(Data shown)
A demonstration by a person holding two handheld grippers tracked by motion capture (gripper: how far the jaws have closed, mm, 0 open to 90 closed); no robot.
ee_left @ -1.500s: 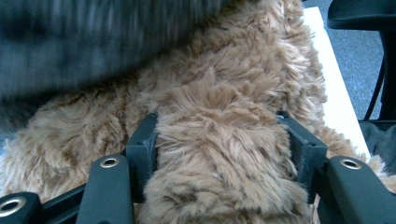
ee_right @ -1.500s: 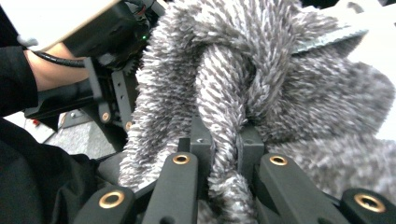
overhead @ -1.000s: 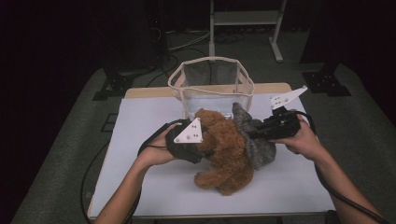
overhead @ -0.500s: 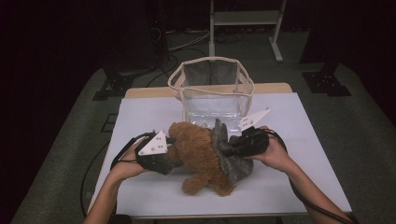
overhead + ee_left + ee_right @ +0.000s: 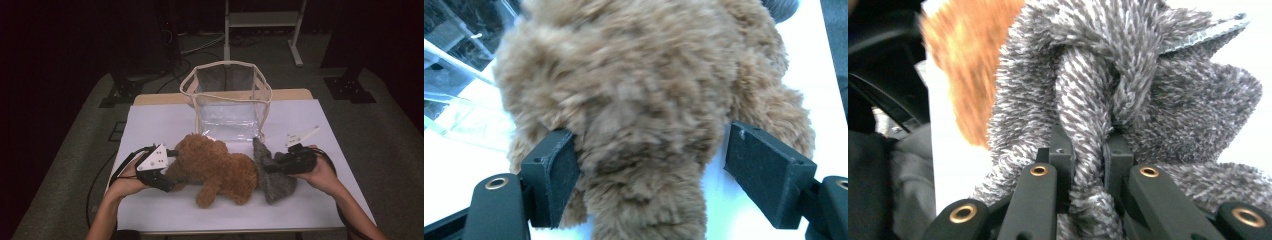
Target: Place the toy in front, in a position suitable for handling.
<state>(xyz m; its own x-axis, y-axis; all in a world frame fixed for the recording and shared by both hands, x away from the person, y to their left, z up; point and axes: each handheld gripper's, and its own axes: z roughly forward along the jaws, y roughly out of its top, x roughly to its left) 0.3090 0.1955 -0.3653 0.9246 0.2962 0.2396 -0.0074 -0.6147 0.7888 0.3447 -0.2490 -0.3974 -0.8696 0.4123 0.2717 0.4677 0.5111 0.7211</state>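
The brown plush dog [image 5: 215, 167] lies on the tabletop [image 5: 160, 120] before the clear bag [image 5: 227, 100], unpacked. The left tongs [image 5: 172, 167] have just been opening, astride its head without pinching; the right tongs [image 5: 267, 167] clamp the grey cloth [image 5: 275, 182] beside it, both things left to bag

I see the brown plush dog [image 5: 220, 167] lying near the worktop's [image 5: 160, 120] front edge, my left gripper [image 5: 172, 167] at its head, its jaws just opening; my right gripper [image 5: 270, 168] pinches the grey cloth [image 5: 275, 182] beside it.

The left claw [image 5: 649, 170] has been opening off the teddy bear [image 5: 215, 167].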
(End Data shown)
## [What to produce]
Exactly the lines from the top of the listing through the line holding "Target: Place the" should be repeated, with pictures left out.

## [Response below]
A demonstration by a person holding two handheld grippers tracked by motion capture (gripper: how far the jaws have closed, mm, 0 open to 90 closed); no robot.
ee_left @ -1.500s: 
ee_right @ -1.500s: 
overhead @ -1.000s: 
overhead @ -0.500s: 
overhead + ee_left + ee_right @ +0.000s: 
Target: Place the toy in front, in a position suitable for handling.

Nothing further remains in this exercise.